Write the settings to a new file in the /etc/NetworkManager/conf.d/ directory, such as 00-macrandomize.conf. The following example enables Wi-Fi and Ethernet MAC address randomization while scanning (not connected), and uses a randomly generated but persistent MAC address for each individual Wi-Fi and Ethernet connection profile. It was inspired by the official NetworkManager example.

[device]
wifi.scan-rand-mac-address=yes

[connection]
wifi.cloned-mac-address=stable
ethernet.cloned-mac-address=stable
connection.stable-id=${CONNECTION}/${BOOT}

#the below settings are optional (see the explanations below)
ipv6.addr-gen-mode=stable-privacy
ipv6.ip6-privacy=2
ipv4.dhcp-client-id=stable
ipv6.dhcp-duid=stable-uuid
  • cloned-mac-address=stable in combination with connection.stable-id=${CONNECTION}/${BOOT} generates a random MAC address that persists until reboot. You could use connection.stable-id=random instead, which generates a random MAC address each time a link goes up.
  • ipv6.ip6-privacy=2 will cause a random IPv6 address to be used during every session. If you want to use an IPv6 address based on the already random MAC address, choose ipv6.ip6-privacy=0. Leaving this setting at the default is not recommended as it is basically undefined.
  • ipv6.addr-gen-mode=stable-privacy is a default explicitly set by current versions of NetworkManager when creating new connection profiles. Setting it globally just makes sure that previously created connection profiles will use the same setting.
  • ipv4.dhcp-client-id=stable and ipv6.dhcp-duid=stable-uuid instruct NetworkManager instruct NetworkManager to use a DHCP client identifier based upon the random MAC address. According to the current NetworkManager documentation the default is undefined. So it makes sense to set one explicitly.

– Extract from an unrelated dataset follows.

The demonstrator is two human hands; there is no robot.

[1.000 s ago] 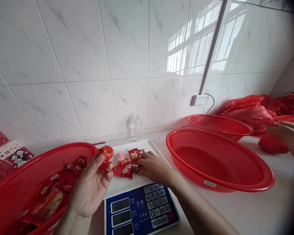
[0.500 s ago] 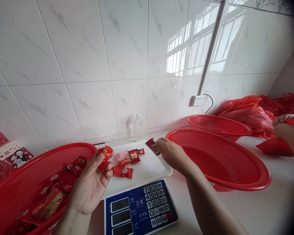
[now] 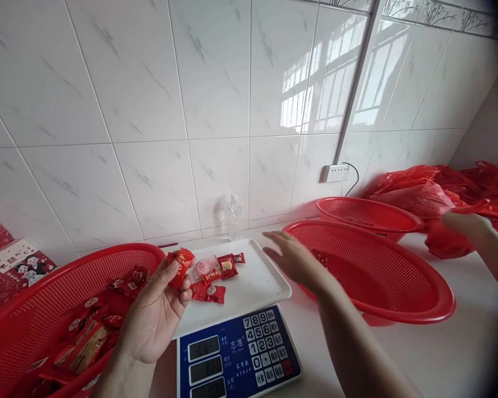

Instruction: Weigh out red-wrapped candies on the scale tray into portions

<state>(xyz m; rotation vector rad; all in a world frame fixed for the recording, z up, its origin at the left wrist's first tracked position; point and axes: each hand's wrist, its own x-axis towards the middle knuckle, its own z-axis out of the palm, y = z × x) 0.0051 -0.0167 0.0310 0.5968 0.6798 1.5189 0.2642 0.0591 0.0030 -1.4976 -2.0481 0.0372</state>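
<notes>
My left hand is closed on a red-wrapped candy, palm up, at the left side of the scale's white tray. Several wrapped candies lie on that tray, among them a dark red candy packet and a pink one. My right hand is open with fingers spread, between the tray and the large red basket, and holds nothing. Behind its wrist, a small dark red packet shows inside that basket. In front of the tray is the scale's blue keypad panel.
A red basket of candies stands at the left. Behind the large basket is another red basket. A clear bottle stands by the wall. At the right, another person's hand touches a red plastic bag.
My right hand has let go of the dark red packet, which now shows in the basket, and its fingers have spread. My left hand still grips its candy. The other person's hand has moved left.
</notes>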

To see all the available configuration options, refer to the man page: man nm-settings

Next, create a new NetVM using the edited template and assign network devices to it.

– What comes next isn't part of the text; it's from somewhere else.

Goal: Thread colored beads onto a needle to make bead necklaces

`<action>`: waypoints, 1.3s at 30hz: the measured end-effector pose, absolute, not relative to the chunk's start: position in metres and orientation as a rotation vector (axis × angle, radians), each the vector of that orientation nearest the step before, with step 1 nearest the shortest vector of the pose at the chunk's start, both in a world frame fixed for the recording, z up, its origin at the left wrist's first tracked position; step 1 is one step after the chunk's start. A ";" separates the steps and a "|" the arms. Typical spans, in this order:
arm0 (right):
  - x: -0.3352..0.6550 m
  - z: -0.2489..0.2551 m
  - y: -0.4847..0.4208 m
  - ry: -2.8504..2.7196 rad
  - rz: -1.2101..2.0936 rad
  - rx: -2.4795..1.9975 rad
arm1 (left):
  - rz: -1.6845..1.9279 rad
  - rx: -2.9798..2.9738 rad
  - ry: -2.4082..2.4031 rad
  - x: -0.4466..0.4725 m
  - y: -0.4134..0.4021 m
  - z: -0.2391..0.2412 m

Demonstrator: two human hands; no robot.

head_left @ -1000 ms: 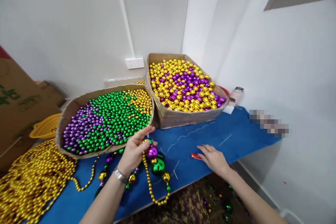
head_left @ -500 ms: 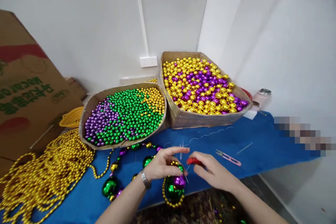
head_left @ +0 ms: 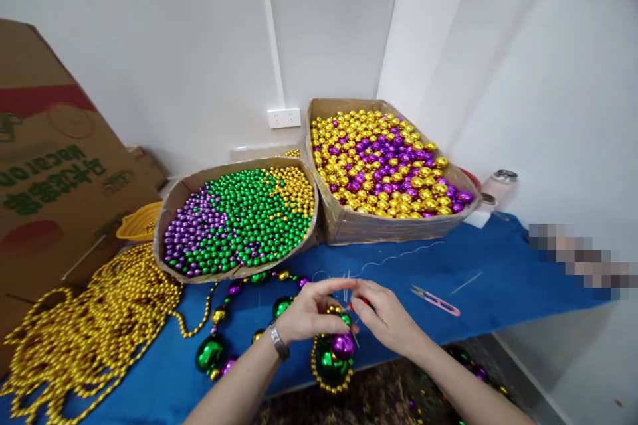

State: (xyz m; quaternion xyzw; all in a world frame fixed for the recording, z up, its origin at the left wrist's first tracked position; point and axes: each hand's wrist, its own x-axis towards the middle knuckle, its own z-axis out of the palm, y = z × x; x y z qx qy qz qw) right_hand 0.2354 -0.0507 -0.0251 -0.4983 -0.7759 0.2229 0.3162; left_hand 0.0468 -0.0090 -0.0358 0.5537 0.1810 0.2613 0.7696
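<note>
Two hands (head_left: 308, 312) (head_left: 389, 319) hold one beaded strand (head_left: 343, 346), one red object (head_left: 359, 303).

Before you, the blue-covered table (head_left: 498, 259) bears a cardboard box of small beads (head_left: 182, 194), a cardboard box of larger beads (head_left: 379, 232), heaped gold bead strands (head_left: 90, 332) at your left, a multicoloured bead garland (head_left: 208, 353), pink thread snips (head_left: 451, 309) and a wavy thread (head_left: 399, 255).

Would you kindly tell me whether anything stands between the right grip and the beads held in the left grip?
Nothing loose is visible between them: the right grip, holding a small red item, is close beside the beads. The left grip, which holds them, partly covers their top. The pink scissors lie off to the right.
</note>
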 end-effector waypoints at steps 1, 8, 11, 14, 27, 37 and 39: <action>0.236 -0.026 -0.050 -2.050 0.575 -1.312 | 0.565 1.203 0.397 0.047 -0.009 -0.036; 0.235 -0.023 -0.051 -2.095 0.481 -1.323 | 0.560 1.203 0.418 0.048 -0.009 -0.035; 0.235 -0.021 -0.051 -2.113 0.449 -1.322 | 0.554 1.212 0.439 0.048 -0.010 -0.036; 0.234 -0.020 -0.051 -2.125 0.421 -1.321 | 0.553 1.224 0.445 0.048 -0.010 -0.036; 0.298 -0.077 -0.061 -1.853 0.216 -1.733 | 0.919 1.624 0.656 0.055 -0.008 0.009; 0.232 -0.054 -0.081 -1.890 0.500 -1.415 | 1.285 1.545 0.729 0.086 0.001 0.053; 0.210 -0.039 -0.082 -1.791 0.811 -1.249 | 1.334 1.541 0.707 0.088 0.004 0.063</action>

Finally, shutdown all VMs and change the settings of sys-firewall, etc. to use the new NetVM.

You can check the MAC address currently in use by looking at the status pages of your router device(s), or inside the NetVM with the command sudo ip link show.

Anonymize your hostname

DHCP requests may also leak your hostname to your LAN. Since your hostname is usually sys-net, other network users can easily spot that you're using Qubes OS.

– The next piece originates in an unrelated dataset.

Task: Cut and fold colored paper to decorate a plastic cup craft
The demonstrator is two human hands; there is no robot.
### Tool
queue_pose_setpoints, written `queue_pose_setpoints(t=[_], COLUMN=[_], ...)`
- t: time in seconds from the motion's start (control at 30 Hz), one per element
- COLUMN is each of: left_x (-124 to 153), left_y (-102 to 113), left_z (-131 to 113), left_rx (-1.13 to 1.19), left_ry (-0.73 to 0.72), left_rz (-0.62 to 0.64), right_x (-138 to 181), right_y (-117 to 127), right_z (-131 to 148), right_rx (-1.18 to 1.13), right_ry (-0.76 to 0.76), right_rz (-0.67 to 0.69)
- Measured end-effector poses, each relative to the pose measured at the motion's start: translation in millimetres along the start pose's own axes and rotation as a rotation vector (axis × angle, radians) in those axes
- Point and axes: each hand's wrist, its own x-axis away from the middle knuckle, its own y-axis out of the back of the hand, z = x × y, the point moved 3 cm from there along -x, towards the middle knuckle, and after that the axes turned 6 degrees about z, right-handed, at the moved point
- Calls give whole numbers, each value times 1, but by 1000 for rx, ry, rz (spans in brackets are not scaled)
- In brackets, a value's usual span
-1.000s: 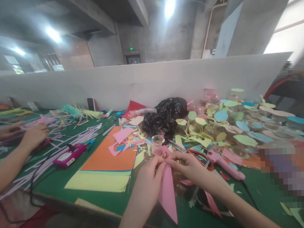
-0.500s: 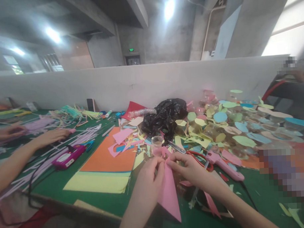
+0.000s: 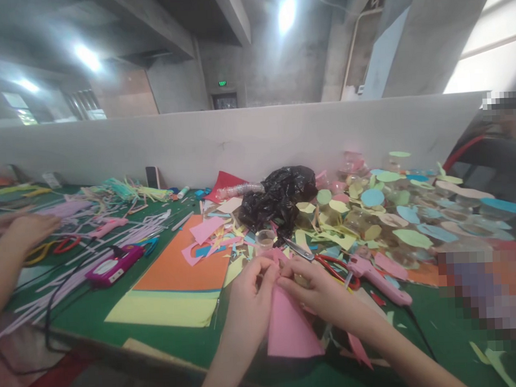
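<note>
Between my hands hangs a piece of pink paper (image 3: 291, 325), its wide lower part fanning out toward the table edge. My left hand (image 3: 255, 289) pinches its upper end from the left, thumb against fingers. From the right, my right hand (image 3: 310, 285) pinches the same end, fingertips close to the left ones. My fingers hide part of that upper end. Just beyond stands a small clear plastic cup (image 3: 266, 238). Red-handled scissors (image 3: 300, 249) and a pink glue gun (image 3: 382, 279) lie to the right of my right hand.
Orange and yellow paper sheets (image 3: 180, 264) lie left of my hands. Paper scraps surround a black plastic bag (image 3: 279, 195). Cups with coloured paper discs (image 3: 373, 198) crowd the right. A purple device (image 3: 115, 267) with a cord lies near a co-worker's hand (image 3: 30, 227).
The pink paper has turned in my fingers, its broad face now showing wider toward me. The co-worker's hand has drawn back left, uncovering another pink glue gun and scissors.
</note>
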Motion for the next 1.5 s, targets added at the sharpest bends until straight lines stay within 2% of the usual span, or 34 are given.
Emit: queue_pose_setpoints(t=[0.1,0.23,0.33,0.4,0.53,0.6,0.7,0.87,0.97,1.1,1.27,1.43,1.5], left_x=[-1,-6,-9,-8,-2,0,-2,-6,-6,-5,-3,-4,-4], left_y=[7,29,42,41,16,7,11,46,57,56,51,53,55], left_z=[0,3,10,15,22,23,24,30,31,32,31,35,39], left_rx=[32,68,103,139,180,156,160,202,240,235,216,200,193], left_ry=[13,-8,-51,-50,96,145,137,159,173,178,179,162,153], left_rz=[-116,-285,-328,-268,88,143,16,-274,-348,-407,-428,-313,-312], right_x=[2,3,3,2,1,0,0,3,2,-1,-4,-4,-4], right_y=[3,1,-2,-4,-4,-4,-3,-3,-5,-6,-8,-8,-8], right_z=[2,2,1,1,-3,-5,-3,7,10,8,-1,-6,-6], right_rx=[40,104,134,135,123,137,163,186,177,193,232,294,309], right_ry=[-9,28,70,96,122,117,118,108,68,31,96,88,81], right_rz=[6,18,17,9,6,-2,-26,-29,0,13,-4,-34,-46])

Unfortunately NetworkManager currently doesn't provide an option to disable that leak globally (NetworkManager bug 584).

However the NetworkManager versions as of Qubes OS 4.1 were found to not leak the hostname as long as the file /etc/hostname does not exist. This behaviour may be subject to change in future NetworkManager versions though. So please always double check whether your hostname is leaked or not on e.g. your home router, via wireshark or tcpdump.

If you want to decide per connection, NetworkManager provides an option to not send the hostname:
Edit the saved connection files at /rw/config/NM-system-connections/*.nmconnection and add the dhcp-send-hostname=false line to both the [ipv4] and the [ipv6] section.